» **YOUR OBJECTIVE**
Could you return the full listing below exactly as it appears?

» **INPUT**
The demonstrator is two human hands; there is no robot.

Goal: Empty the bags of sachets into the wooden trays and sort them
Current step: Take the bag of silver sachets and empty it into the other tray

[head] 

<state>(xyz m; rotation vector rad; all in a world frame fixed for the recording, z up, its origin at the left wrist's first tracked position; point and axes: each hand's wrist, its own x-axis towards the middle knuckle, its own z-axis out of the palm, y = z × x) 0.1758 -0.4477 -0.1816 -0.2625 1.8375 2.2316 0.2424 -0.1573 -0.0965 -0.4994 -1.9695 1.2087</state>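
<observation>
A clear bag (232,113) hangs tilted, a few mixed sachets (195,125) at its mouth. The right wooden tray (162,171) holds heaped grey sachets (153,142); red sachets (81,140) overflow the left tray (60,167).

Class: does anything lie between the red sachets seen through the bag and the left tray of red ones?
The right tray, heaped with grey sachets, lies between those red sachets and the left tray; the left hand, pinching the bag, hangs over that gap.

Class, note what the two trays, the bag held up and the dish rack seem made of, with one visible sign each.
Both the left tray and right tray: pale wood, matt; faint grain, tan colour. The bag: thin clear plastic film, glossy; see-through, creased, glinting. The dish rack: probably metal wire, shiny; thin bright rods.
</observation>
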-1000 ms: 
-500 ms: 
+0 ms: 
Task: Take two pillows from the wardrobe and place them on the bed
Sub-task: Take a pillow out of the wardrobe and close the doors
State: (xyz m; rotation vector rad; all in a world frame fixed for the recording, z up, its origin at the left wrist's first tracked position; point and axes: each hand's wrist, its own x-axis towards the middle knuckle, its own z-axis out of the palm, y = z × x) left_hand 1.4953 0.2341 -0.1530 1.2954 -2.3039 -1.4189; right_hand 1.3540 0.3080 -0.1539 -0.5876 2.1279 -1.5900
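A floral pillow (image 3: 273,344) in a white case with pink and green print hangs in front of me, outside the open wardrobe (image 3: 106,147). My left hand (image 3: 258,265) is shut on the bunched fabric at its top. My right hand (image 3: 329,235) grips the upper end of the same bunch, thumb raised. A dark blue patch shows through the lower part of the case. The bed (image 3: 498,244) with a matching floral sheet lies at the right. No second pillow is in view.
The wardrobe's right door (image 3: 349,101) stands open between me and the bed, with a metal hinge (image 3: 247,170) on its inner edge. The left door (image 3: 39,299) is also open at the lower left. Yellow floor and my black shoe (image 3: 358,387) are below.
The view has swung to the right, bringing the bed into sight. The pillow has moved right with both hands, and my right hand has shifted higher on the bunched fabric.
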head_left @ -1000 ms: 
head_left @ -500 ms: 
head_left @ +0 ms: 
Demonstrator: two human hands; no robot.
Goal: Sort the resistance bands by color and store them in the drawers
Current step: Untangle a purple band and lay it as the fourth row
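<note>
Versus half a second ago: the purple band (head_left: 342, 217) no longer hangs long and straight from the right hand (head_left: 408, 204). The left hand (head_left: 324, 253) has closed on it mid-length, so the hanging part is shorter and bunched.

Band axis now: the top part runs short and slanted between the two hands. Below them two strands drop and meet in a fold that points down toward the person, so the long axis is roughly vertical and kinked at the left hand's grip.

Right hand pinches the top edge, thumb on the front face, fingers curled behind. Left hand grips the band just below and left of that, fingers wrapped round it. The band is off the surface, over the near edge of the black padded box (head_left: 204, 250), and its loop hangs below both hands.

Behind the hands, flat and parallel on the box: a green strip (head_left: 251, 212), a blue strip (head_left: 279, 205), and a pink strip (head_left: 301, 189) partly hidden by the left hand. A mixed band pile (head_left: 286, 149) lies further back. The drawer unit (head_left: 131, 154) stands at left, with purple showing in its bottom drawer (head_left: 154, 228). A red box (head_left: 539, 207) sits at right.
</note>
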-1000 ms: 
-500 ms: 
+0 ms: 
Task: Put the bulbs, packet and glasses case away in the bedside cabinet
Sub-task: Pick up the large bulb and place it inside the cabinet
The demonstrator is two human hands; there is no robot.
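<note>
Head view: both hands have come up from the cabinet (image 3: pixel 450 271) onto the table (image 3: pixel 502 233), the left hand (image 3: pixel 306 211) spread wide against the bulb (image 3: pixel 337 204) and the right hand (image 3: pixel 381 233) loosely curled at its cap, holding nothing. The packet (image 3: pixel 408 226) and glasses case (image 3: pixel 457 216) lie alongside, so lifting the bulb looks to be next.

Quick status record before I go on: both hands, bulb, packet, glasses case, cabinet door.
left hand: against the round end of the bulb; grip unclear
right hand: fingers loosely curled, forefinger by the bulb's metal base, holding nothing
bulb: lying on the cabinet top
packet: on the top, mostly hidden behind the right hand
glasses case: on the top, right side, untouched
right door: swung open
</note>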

» **REPLY TO THE TASK**
The demonstrator is two human hands; there is no robot.

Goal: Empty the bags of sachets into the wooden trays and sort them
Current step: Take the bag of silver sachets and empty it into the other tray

[head] 

<state>(xyz m; rotation vector rad; all in a world frame fixed for the recording, z up, its origin at the left wrist's first tracked position; point and axes: each hand's wrist, its own x-axis towards the middle knuckle, its own z-axis out of the palm, y = z × x) 0.1758 -0.4477 -0.1816 -0.2625 1.8375 2.2316 0.2424 -0.1573 -0.0965 -0.4994 -1.9695 1.2087</state>
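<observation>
A clear bag (232,113) hangs tilted, a few mixed sachets (195,125) at its mouth. The right wooden tray (162,171) holds heaped grey sachets (153,142); red sachets (81,140) overflow the left tray (60,167).

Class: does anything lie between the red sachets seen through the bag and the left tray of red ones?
The right tray, heaped with grey sachets, lies between those red sachets and the left tray; the left hand, pinching the bag, hangs over that gap.

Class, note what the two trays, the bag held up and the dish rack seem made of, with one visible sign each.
Both the left tray and right tray: pale wood, matt; faint grain, tan colour. The bag: thin clear plastic film, glossy; see-through, creased, glinting. The dish rack: probably metal wire, shiny; thin bright rods.
</observation>
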-1000 ms: 
-500 ms: 
+0 ms: 
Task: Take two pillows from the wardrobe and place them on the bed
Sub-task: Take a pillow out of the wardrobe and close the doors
State: (xyz m; rotation vector rad; all in a world frame fixed for the recording, z up, its origin at the left wrist's first tracked position; point and axes: each hand's wrist, its own x-axis towards the middle knuckle, its own z-axis out of the palm, y = z × x) left_hand 1.4953 0.2341 -0.1530 1.2954 -2.3039 -1.4189; right_hand 1.3540 0.3080 -0.1539 -0.5876 2.1279 -1.5900
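A floral pillow (image 3: 273,344) in a white case with pink and green print hangs in front of me, outside the open wardrobe (image 3: 106,147). My left hand (image 3: 258,265) is shut on the bunched fabric at its top. My right hand (image 3: 329,235) grips the upper end of the same bunch, thumb raised. A dark blue patch shows through the lower part of the case. The bed (image 3: 498,244) with a matching floral sheet lies at the right. No second pillow is in view.
The wardrobe's right door (image 3: 349,101) stands open between me and the bed, with a metal hinge (image 3: 247,170) on its inner edge. The left door (image 3: 39,299) is also open at the lower left. Yellow floor and my black shoe (image 3: 358,387) are below.
The view has swung to the right, bringing the bed into sight. The pillow has moved right with both hands, and my right hand has shifted higher on the bunched fabric.
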head_left @ -1000 ms: 
head_left @ -500 ms: 
head_left @ +0 ms: 
Demonstrator: two human hands; no robot.
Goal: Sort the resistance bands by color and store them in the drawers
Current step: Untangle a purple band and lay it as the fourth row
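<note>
Versus half a second ago: the purple band (head_left: 342, 217) no longer hangs long and straight from the right hand (head_left: 408, 204). The left hand (head_left: 324, 253) has closed on it mid-length, so the hanging part is shorter and bunched.

Band axis now: the top part runs short and slanted between the two hands. Below them two strands drop and meet in a fold that points down toward the person, so the long axis is roughly vertical and kinked at the left hand's grip.

Right hand pinches the top edge, thumb on the front face, fingers curled behind. Left hand grips the band just below and left of that, fingers wrapped round it. The band is off the surface, over the near edge of the black padded box (head_left: 204, 250), and its loop hangs below both hands.

Behind the hands, flat and parallel on the box: a green strip (head_left: 251, 212), a blue strip (head_left: 279, 205), and a pink strip (head_left: 301, 189) partly hidden by the left hand. A mixed band pile (head_left: 286, 149) lies further back. The drawer unit (head_left: 131, 154) stands at left, with purple showing in its bottom drawer (head_left: 154, 228). A red box (head_left: 539, 207) sits at right.
</note>
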-1000 ms: 
-500 ms: 
+0 ms: 
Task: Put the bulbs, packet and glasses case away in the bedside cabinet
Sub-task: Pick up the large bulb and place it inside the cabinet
The demonstrator is two human hands; there is no robot.
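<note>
Head view: both hands have come up from the cabinet (image 3: pixel 450 271) onto the table (image 3: pixel 502 233), the left hand (image 3: pixel 306 211) spread wide against the bulb (image 3: pixel 337 204) and the right hand (image 3: pixel 381 233) loosely curled at its cap, holding nothing. The packet (image 3: pixel 408 226) and glasses case (image 3: pixel 457 216) lie alongside, so lifting the bulb looks to be next.

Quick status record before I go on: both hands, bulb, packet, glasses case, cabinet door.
left hand: against the round end of the bulb; grip unclear
right hand: fingers loosely curled, forefinger by the bulb's metal base, holding nothing
bulb: lying on the cabinet top
packet: on the top, mostly hidden behind the right hand
glasses case: on the top, right side, untouched
right door: swung open
</note>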

The exercise was answered in full.